«Temo non saremo capaci di tanto. Comunque sia ti prego a non lasciar avvicinare tanto quei ragazzi al fuoco, perchè non succeda qualche sventura.»

Tale era la risposta del grande patriota al suo interlocutore, non trascurando, mentre lo premevano alti pensieri per la salvezza della patria, la sua sollecitudine verso i monelli, ch'ei temeva in pericolo, e che pericolavano veramente nel voler troppo da vicino attizzare il fuoco alle baracche pretine.

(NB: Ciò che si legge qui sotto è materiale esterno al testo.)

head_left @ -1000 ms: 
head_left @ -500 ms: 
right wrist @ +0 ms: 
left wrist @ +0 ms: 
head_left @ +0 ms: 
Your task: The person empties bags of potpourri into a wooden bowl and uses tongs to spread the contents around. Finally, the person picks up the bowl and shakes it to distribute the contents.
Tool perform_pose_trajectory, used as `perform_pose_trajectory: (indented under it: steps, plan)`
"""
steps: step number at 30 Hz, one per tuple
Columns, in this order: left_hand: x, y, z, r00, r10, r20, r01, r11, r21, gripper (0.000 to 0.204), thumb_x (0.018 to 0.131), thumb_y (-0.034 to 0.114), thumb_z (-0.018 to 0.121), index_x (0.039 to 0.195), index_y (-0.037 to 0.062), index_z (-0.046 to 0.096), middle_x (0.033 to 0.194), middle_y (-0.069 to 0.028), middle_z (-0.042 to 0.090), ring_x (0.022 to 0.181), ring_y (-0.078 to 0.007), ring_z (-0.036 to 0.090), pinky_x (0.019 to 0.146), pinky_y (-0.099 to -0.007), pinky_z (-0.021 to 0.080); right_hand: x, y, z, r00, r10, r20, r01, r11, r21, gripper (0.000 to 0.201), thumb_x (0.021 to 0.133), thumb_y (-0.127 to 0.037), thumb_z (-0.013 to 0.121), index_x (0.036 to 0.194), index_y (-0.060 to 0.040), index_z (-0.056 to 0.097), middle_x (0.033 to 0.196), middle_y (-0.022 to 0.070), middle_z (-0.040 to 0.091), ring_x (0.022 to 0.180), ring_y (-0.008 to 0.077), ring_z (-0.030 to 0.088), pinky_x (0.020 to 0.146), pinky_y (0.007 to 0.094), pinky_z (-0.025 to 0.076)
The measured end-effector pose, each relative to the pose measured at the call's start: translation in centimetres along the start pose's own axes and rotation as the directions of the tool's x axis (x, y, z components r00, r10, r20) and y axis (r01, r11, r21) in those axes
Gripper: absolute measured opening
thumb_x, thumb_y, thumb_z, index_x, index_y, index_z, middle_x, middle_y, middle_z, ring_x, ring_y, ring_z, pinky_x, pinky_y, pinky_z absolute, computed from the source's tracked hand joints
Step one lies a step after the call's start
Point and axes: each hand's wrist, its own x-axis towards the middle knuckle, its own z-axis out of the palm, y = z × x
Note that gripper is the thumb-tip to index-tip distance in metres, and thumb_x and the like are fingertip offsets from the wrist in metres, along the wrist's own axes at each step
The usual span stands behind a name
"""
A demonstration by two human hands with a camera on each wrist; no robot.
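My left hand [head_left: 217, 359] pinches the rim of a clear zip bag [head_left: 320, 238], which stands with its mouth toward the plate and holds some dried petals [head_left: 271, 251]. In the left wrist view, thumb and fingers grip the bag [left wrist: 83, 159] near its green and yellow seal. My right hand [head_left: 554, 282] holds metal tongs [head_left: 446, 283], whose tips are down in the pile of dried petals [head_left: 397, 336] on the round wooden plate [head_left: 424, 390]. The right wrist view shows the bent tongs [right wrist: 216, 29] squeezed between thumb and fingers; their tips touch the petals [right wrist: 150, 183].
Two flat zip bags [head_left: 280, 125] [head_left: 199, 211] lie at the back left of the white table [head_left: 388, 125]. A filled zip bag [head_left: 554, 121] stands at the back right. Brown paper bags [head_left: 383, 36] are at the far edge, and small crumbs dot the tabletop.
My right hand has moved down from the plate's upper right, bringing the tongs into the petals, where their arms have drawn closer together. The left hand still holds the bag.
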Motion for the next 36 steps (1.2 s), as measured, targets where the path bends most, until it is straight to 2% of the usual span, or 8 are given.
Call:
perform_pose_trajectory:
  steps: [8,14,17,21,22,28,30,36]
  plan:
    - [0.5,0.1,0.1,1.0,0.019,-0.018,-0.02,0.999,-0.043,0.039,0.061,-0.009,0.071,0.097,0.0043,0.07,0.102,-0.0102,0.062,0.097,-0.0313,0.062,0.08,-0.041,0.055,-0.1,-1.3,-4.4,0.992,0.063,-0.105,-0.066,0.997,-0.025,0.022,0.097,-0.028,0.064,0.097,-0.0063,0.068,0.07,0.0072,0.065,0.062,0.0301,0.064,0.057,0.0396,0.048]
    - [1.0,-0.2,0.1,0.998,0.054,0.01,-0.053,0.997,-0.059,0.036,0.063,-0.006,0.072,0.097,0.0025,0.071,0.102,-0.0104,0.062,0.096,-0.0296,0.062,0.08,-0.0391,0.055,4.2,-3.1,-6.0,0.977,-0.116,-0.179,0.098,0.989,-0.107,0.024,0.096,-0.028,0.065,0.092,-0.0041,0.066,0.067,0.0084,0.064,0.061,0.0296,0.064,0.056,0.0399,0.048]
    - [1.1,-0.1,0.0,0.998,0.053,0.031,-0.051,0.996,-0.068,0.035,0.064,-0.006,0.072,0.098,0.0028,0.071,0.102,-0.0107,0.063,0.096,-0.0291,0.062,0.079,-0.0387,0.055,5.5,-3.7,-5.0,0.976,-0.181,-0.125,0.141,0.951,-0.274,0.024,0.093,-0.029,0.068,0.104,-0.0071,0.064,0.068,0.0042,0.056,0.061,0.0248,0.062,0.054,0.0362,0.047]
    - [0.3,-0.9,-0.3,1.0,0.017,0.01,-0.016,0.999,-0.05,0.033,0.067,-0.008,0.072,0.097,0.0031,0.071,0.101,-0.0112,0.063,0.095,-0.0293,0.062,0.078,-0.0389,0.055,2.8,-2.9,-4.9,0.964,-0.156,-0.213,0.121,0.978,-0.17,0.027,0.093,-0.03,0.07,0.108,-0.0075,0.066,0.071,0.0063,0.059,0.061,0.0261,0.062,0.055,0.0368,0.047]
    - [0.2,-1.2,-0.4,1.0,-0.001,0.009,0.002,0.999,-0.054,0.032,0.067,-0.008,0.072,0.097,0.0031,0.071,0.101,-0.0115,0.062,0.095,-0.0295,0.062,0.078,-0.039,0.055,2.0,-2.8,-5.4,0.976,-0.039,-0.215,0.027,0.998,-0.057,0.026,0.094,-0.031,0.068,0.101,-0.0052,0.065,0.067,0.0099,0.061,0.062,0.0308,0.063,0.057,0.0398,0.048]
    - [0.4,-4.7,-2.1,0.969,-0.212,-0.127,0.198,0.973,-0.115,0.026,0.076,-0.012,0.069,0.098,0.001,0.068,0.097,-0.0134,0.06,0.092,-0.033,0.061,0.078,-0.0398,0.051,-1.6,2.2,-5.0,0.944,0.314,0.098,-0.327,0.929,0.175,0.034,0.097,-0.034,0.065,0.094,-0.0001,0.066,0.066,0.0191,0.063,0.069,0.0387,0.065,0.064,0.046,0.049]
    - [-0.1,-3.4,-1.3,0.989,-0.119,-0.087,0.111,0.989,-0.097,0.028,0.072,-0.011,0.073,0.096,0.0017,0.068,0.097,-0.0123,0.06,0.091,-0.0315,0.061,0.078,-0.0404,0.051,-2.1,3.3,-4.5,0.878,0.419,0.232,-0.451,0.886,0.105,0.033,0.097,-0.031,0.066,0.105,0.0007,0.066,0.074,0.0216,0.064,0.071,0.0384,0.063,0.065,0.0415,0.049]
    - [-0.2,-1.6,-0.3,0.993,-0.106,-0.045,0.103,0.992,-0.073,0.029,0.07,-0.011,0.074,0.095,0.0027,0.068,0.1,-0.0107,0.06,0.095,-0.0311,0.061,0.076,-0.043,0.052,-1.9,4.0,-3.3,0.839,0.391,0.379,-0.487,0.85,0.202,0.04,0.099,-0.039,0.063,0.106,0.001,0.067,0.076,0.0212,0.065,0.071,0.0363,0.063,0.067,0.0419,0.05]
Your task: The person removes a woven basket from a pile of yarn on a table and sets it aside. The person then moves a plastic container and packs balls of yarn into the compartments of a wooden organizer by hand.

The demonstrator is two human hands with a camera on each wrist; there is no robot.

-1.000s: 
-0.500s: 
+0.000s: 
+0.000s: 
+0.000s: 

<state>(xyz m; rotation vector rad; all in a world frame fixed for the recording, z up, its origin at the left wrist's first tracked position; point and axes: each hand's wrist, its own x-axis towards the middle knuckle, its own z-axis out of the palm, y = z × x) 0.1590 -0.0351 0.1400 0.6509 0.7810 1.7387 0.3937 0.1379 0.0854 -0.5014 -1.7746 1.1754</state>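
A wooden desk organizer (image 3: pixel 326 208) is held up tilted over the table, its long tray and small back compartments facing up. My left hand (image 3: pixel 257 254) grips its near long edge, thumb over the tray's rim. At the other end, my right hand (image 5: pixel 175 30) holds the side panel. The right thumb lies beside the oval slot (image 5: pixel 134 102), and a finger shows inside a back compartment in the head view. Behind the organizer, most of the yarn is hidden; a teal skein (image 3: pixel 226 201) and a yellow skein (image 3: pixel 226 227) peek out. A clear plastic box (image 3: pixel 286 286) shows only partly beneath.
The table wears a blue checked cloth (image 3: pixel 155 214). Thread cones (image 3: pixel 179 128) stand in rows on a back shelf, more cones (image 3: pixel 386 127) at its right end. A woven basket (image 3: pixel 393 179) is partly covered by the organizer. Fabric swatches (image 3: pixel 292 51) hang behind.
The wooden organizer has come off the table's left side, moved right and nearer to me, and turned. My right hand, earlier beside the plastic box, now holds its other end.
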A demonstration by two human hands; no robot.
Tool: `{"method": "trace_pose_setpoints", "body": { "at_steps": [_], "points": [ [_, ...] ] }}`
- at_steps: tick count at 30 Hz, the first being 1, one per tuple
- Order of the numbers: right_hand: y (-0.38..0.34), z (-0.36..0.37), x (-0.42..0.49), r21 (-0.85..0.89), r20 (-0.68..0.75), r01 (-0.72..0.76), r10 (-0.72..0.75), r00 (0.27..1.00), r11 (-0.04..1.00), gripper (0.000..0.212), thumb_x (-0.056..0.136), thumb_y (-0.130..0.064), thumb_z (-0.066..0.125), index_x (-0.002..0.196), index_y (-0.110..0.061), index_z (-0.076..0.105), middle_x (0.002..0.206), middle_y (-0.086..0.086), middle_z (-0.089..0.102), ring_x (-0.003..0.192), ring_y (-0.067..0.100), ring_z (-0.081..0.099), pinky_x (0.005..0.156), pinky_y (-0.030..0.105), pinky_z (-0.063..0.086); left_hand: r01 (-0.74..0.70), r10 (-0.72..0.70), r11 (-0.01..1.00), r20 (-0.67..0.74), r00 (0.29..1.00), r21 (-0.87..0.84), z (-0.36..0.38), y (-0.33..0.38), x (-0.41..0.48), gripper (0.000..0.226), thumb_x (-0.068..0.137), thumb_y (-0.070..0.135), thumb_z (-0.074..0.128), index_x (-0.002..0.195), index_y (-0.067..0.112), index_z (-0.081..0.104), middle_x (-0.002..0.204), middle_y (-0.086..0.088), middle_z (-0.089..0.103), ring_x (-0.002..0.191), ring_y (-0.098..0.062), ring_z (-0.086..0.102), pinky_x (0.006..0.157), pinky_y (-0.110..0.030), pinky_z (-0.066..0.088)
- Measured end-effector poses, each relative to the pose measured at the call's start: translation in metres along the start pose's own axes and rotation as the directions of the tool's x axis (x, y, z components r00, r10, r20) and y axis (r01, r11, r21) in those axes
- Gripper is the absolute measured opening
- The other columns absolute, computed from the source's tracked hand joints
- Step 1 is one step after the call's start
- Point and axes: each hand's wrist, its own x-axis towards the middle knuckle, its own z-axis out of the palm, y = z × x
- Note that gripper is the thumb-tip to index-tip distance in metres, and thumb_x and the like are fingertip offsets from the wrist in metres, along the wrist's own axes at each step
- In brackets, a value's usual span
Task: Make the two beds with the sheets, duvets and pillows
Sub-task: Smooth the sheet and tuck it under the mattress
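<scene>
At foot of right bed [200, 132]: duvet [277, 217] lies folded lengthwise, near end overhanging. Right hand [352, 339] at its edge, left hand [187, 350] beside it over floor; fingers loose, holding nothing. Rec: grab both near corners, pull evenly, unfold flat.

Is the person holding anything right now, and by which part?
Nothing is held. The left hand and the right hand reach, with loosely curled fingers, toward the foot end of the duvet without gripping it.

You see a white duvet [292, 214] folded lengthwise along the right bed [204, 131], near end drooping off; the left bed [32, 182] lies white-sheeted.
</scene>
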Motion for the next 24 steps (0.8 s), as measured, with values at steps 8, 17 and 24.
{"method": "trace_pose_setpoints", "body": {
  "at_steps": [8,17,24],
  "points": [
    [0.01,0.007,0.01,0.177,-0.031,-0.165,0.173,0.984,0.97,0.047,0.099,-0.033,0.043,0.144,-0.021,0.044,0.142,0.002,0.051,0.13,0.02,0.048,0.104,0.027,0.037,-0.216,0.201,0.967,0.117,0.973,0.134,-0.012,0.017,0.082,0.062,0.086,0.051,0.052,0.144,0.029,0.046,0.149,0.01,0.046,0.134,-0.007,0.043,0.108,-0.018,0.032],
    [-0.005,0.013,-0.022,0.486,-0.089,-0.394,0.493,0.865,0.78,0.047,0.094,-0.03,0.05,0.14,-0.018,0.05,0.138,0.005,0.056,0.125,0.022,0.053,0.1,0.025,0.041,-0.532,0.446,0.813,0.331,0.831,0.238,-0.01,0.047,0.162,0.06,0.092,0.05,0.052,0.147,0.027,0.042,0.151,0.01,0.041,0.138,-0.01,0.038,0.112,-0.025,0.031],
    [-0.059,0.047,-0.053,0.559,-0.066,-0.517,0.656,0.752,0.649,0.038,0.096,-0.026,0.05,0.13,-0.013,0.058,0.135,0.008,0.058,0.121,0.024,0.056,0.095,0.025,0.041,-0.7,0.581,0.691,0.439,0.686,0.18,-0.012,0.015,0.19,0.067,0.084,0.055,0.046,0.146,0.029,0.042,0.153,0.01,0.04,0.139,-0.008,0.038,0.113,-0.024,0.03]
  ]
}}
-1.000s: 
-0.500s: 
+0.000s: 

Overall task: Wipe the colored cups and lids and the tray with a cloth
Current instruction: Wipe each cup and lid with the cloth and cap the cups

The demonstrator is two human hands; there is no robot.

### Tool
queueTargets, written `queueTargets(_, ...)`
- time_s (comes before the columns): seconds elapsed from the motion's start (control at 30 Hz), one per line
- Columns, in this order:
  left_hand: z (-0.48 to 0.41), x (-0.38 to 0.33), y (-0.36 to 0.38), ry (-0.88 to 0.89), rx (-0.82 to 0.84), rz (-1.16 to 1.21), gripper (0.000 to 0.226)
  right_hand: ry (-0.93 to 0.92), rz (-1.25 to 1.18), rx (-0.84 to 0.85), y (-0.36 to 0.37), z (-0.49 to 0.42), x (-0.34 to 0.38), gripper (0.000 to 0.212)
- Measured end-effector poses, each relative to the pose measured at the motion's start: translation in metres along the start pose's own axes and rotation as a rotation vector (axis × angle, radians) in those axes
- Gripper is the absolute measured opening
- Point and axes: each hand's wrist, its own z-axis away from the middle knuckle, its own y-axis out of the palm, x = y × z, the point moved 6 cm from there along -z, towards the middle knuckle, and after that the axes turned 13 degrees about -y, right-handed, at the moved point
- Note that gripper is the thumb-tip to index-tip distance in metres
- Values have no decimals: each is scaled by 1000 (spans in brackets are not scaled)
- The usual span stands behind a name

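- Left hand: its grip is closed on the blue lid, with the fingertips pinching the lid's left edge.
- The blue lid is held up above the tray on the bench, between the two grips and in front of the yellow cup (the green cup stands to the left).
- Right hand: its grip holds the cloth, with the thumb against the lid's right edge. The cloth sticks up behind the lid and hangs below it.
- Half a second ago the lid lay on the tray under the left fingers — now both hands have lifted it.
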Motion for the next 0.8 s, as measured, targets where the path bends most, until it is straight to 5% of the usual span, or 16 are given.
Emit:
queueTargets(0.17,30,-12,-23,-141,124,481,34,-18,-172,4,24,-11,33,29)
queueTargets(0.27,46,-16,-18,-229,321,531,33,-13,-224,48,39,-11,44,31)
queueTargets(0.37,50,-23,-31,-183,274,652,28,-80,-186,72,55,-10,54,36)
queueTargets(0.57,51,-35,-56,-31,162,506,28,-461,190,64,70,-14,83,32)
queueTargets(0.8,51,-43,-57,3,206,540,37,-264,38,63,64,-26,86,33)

«La Spagna, esclamava il nostro Zambianchi (anche lui intimo di Cicerovacchio e che non avea perduto una parola del dialogo suddetto), la Spagna precipitò i frati dalle finestre, son ora pochi anni, e per non aver estirpato totalmente questa gramigna si trova oggi più infratata che mai, colla guerra civile, e depressa all'ultimo posto delle nazioni. Se volessero lasciarmi curare quel cancro dell'Italia, vi assicuro che presto non si parlerebbe più di briganti, creati ed alimentati da questa canaglia e dal loro padron della Senna. Certo, non vi sarebbero più invasioni straniere e cesserebbe questa vita d'inferno, che si vive, per colpa di costoro, e di governi come loro pessimi, che li proteggono, e di una generazione d'imbecilli che li tollerano.

»Mio caro amico, ripigliava il venerando tribuno, tu hai ragione: se non si sana l'Italia dai chercuti, essa aspirerà invano a redimersi. Ma dimmi! non si potrebbe trovare il modo di reprimerli, senza ucciderli¹, per esempio occuparli allo scolo delle paludi Pontine, migliorare la condizione igienica della Sardegna, delle Maremme, infine a qualunque opera di utilità pubblica.»

¹ Quando pochi mesi dopo, gli Austriaci ed i preti fucilavano lui e i suoi due figli, Ugo Bassi e nove innocenti compagni, non facevan tante parole e considerazioni.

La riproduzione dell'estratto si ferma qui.